When the fundamental nature of things is not recognized
the mind’s essential peace is disturbed to no avail.
The Way is perfect as vast space is perfect,
where nothing is lacking and nothing is in excess.
Indeed, it is due to our grasping and rejecting
that we do not know the true nature of things.
Live neither in the entanglements of outer things,
nor in ideas or feelings of emptiness.
Be serene and at one with things
and erroneous views will disappear by themselves.
When you try to stop activity to achieve quietude,
your very effort fills you with activity.
As long as you remain attached to one extreme or another
you will never know Oneness.
Those who do not live in the Single Way
cannot be free in either activity or quietude, in assertion or denial.
Deny the reality of things
and you miss their reality;
assert the emptiness of things
and you miss their reality.
The more you talk and think about it
the further you wander from the truth.
So cease attachment to talking and thinking,
and there is nothing you will not be able to know.
To return to the root is to find the essence,
but to pursue appearances or “enlightenment” is to miss the source.
To awaken even for a moment
is to go beyond appearance and emptiness.
Changes that seem to occur in the empty world
we make real only because of our ignorance.
Do not seek for the truth;
Only cease to cherish opinions.
Do not remain in a dualistic state;
avoid such easy habits carefully.
If you attach even to a trace
of this and that, of right and wrong,
the Mind-essence will be lost in confusion.

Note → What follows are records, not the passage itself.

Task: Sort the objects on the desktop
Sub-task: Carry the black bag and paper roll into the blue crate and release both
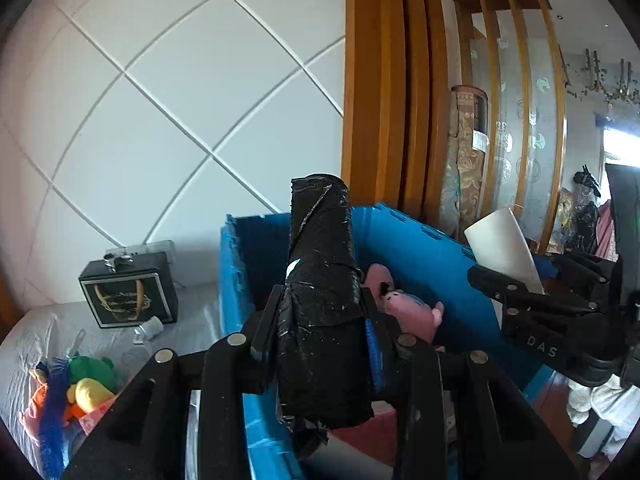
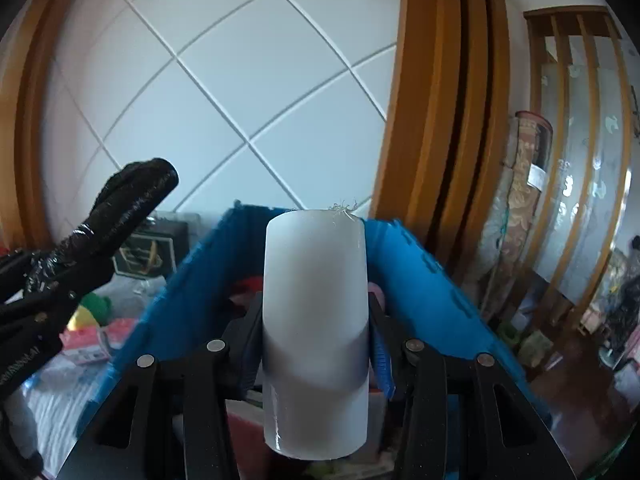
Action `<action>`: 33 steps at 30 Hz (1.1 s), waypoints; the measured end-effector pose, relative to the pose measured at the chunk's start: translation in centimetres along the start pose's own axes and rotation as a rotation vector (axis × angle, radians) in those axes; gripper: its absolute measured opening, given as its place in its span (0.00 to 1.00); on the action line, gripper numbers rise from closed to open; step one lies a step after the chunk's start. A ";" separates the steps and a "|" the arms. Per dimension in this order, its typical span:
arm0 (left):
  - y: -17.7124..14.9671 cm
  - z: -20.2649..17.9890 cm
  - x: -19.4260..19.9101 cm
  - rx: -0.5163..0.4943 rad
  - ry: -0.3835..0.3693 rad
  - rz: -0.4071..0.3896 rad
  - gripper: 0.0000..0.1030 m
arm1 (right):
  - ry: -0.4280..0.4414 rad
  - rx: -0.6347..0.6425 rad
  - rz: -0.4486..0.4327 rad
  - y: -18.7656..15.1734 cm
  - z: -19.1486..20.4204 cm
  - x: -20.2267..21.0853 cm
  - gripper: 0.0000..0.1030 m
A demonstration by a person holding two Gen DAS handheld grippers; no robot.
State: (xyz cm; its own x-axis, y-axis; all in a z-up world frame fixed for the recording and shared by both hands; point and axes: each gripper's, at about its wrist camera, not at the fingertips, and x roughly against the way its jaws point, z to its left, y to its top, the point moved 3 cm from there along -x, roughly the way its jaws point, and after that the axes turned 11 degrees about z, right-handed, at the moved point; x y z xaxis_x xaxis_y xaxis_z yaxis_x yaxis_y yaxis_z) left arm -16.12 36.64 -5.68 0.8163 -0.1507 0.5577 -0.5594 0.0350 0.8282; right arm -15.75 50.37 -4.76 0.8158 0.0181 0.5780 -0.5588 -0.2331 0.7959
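My left gripper (image 1: 320,320) is shut on a black roll of bin bags (image 1: 322,280), held upright above the blue crate (image 1: 420,252). My right gripper (image 2: 316,336) is shut on a white roll (image 2: 316,320), also held above the blue crate (image 2: 404,272). In the left wrist view the right gripper (image 1: 516,292) and its white roll (image 1: 504,248) show at the right. In the right wrist view the left gripper (image 2: 48,284) and the black roll (image 2: 128,204) show at the left. A pink plush toy (image 1: 404,308) lies inside the crate.
A black gift bag (image 1: 128,292) stands on the grey cloth-covered table (image 1: 32,332) left of the crate. Plush toys, green and yellow (image 1: 88,384), and a pink box (image 2: 100,340) lie at the front left. A tiled white wall and a wooden frame (image 1: 384,80) stand behind.
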 end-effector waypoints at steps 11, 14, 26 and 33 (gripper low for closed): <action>0.7 -8.5 -9.4 -0.050 -0.034 0.416 0.33 | 0.074 0.088 0.377 -2.3 -7.5 -9.3 0.43; -0.1 -9.5 -10.7 -0.060 -0.015 0.496 0.33 | 0.105 0.115 0.490 -3.4 -8.1 -11.0 0.43; -1.6 -11.8 -11.9 -0.073 -0.009 0.579 0.33 | 0.182 0.158 0.722 -6.4 -9.9 -14.5 0.43; -2.2 -12.0 -11.8 -0.078 0.023 0.600 0.47 | 0.167 0.204 0.785 -7.0 -9.7 -14.7 0.44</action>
State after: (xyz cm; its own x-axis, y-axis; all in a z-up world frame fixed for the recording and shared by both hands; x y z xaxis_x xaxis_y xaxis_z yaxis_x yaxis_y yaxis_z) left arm -22.81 50.22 -13.40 0.3649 -0.0606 0.9291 -0.9116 0.1796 0.3698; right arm -25.28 61.20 -17.11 0.1577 -0.0830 0.9840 -0.9056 -0.4095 0.1106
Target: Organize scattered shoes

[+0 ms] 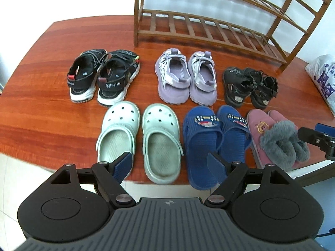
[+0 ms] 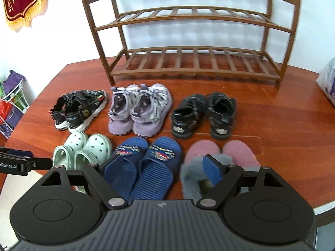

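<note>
On the red-brown tabletop, before an empty wooden shoe rack, twelve shoes stand as six pairs in two rows.

Back row, three pairs: black-and-white sandals; purple sneakers; black sandals.

Front row, three pairs: mint clogs; blue slippers; pink slippers with grey fur cuffs.

Rack: one, three slatted shelves, nothing on them.

Left gripper: jaws wide, nothing between them, hanging over the near edge by the clogs and blue slippers. Right gripper: jaws wide, nothing held, above the blue and pink slippers.

Step in hand, as judged: shoes are paired but none shelved, so the approach to a first pair. Next move calls for lowering each set of jaws over one shoe, closing on its upper, then carrying it to a shelf.
</note>
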A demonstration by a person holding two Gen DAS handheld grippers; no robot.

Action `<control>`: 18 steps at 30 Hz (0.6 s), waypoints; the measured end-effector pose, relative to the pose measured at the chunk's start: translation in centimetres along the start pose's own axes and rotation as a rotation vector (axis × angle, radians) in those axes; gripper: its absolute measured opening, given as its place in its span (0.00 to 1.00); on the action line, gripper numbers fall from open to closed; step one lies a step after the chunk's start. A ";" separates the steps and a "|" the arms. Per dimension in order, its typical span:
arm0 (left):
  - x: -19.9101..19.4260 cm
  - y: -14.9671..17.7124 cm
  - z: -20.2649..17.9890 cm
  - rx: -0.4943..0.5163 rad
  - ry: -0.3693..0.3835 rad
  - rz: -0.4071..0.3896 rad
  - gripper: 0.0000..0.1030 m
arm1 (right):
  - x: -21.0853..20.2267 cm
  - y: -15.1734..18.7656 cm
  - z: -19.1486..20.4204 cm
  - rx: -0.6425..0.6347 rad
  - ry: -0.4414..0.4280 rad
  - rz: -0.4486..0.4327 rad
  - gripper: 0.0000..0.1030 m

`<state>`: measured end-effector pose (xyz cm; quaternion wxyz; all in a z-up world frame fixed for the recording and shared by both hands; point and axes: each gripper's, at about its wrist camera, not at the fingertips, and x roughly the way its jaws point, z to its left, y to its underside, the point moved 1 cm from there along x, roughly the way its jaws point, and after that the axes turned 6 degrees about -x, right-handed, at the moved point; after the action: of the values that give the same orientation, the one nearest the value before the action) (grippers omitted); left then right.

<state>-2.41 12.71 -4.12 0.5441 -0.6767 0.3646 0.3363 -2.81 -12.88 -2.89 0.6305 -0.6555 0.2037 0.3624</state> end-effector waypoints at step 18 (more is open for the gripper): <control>-0.6 1.0 -0.4 0.097 0.001 0.015 0.80 | -2.0 3.6 1.4 0.028 0.053 0.029 0.93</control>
<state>-3.57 12.24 -4.02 0.5735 -0.6469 0.3861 0.3218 -7.04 -12.32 -3.79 0.6287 -0.6529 0.2350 0.3509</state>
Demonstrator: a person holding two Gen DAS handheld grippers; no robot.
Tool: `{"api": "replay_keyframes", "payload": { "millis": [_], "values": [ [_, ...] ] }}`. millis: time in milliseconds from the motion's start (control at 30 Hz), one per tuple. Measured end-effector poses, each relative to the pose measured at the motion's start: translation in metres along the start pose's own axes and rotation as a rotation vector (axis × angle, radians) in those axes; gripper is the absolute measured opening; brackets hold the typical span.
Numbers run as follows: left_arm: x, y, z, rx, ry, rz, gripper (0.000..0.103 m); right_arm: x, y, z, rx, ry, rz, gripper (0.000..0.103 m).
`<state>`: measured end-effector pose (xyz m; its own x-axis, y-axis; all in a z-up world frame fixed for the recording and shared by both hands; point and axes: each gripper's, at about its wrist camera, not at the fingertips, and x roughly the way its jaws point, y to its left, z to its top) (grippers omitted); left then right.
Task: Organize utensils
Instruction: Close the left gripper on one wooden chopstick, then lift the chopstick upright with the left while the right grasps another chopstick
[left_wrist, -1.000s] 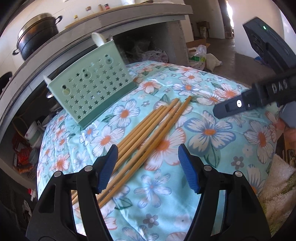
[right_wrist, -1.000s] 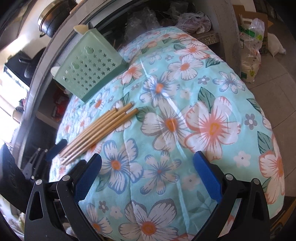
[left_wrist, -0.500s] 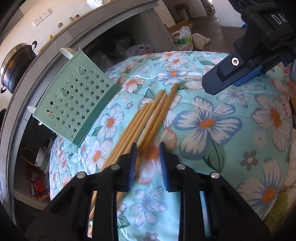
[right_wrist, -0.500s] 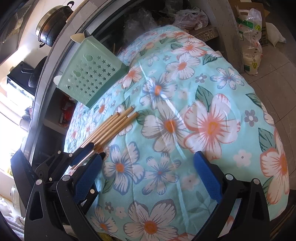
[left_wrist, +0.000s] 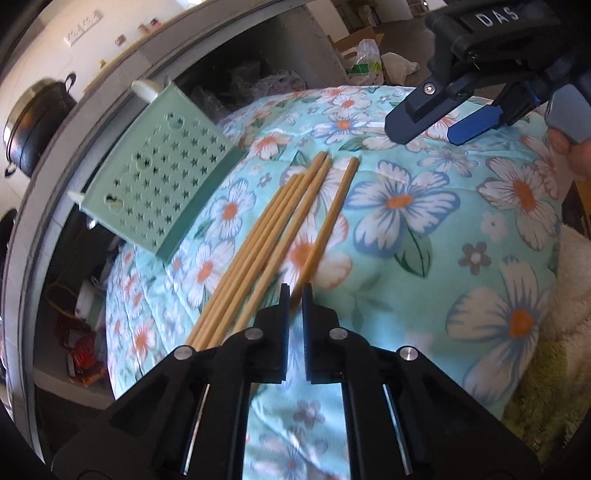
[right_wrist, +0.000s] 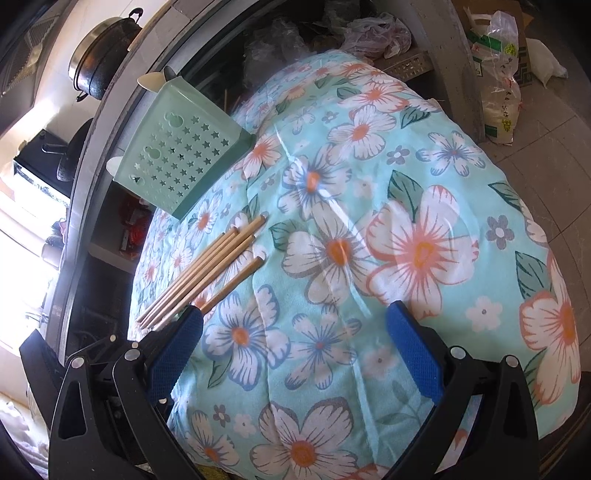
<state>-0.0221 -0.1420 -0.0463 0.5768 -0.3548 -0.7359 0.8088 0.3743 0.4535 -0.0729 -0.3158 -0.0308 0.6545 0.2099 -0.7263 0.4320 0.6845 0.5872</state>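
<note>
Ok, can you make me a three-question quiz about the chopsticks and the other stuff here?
1. Where do the chopsticks lie?
A. on the flowered cloth
B. in a cup
C. on a plate

2. What colour is the basket with the star holes?
A. red
B. pale green
C. yellow

3. What is the left gripper doing?
A. standing wide open over nothing
B. closed on one chopstick
C. holding a spoon

Answers:
1 A, because the sticks lie flat on the cloth in both views.
2 B, because its holed side is mint green.
3 B, because its jaws have just been closing and now pinch the near end of the chopstick that lies a little apart from the rest.
</note>
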Motion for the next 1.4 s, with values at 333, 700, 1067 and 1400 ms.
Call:
{"api": "replay_keyframes", "payload": {
  "millis": [333, 700, 1067, 1400],
  "values": [
    [-0.016, 0.013, 0.005, -0.087, -0.068, -0.099, 0.026, 0.000, -0.001, 0.000, 0.004, -0.001, 0.002, 0.097],
    [0.006, -0.007, 0.038, 0.062, -0.125, -0.066, 0.028, -0.002, -0.005, -0.001, 0.038, -0.006, 0.036, 0.097],
    [0.034, -0.009, 0.057, 0.056, -0.086, -0.140, 0.024, -0.004, -0.014, 0.001, 0.092, -0.012, 0.099, 0.097],
    [0.040, -0.011, 0.067, 0.039, -0.067, -0.156, 0.010, -0.007, -0.019, 0.000, 0.107, -0.019, 0.123, 0.097]
  ]
}}
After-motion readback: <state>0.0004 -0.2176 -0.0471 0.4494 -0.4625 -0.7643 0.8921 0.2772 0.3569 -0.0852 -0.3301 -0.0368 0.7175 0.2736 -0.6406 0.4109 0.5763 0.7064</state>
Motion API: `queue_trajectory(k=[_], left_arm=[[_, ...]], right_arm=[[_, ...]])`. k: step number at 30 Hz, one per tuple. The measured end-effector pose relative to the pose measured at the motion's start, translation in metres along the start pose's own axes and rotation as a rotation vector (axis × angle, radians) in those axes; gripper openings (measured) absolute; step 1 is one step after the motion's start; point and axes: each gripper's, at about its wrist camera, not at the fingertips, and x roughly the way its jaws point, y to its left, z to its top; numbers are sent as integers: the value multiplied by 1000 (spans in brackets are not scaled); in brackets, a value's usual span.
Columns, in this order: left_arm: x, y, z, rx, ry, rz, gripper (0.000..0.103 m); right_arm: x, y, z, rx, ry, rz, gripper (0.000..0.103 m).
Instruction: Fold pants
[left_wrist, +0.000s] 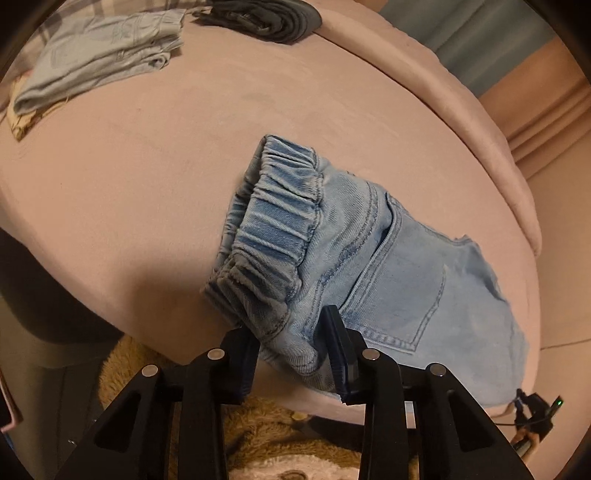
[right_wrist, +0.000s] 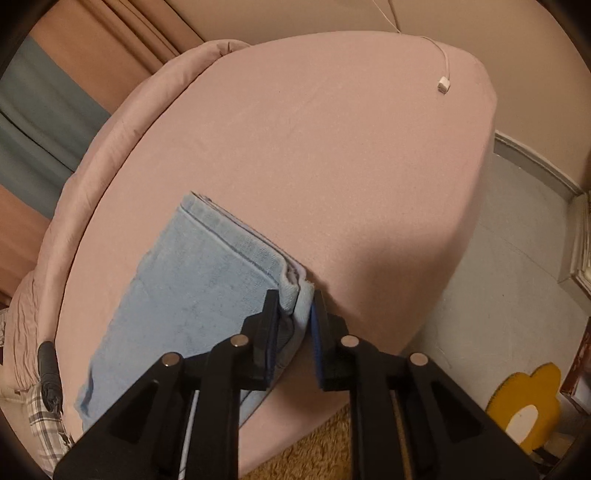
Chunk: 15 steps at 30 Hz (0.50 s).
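Note:
Light-blue denim pants (left_wrist: 369, 258) lie folded on the pink bed (left_wrist: 147, 184), elastic waistband to the left, back pocket facing up. In the left wrist view my left gripper (left_wrist: 290, 325) straddles the near corner below the waistband, and a thick bunch of denim fills the gap between its pads. In the right wrist view the pants (right_wrist: 192, 280) show as a flat folded panel. My right gripper (right_wrist: 295, 295) is shut on the panel's near right corner, where the layered edge is pinched between the blue pads.
A folded pale garment (left_wrist: 99, 55) and a dark one (left_wrist: 262, 18) lie at the bed's far side. A rolled pink blanket (right_wrist: 110, 122) lines the edge. A white plug on a cable (right_wrist: 443, 84) rests on the bed. Below are a brown rug (left_wrist: 277, 443) and a yellow flower mat (right_wrist: 524, 402).

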Motion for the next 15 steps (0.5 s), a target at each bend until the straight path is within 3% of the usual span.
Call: queue_trajectory(k=[7,13,15], left_arm=[[-4,3,2,-12,-12,-16,27],[-13,3,0,-14,-29,-44,22],[-14,3,0,-8,-29,-43,21]], right_arm=[[-47,7,17,-12,-89,10,31],[-33,14,18,-20,-12,53,35],[-23,16,14,-43,1,10,35]])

Although all dualities arise from the One,
do not be attached even to ideas of this One.
When the mind exists undisturbed in the Way,
there is no objection to anything in the world;
and when there is no objection to anything,
things cease to be— in the old way.
When no discriminating attachment arises,
the old mind ceases to exist.
Let go of things as separate existences
and mind too vanishes.
Likewise when the thinking subject vanishes
so too do the objects created by mind.
The arising of other gives rise to self;
giving rise to self generates others.
Know these seeming two as facets
of the One Fundamental Reality.
In this Emptiness, these two are really one—
and each contains all phenomena.
If not comparing, nor attached to “refined” and “vulgar”—
you will not fall into judgment and opinion.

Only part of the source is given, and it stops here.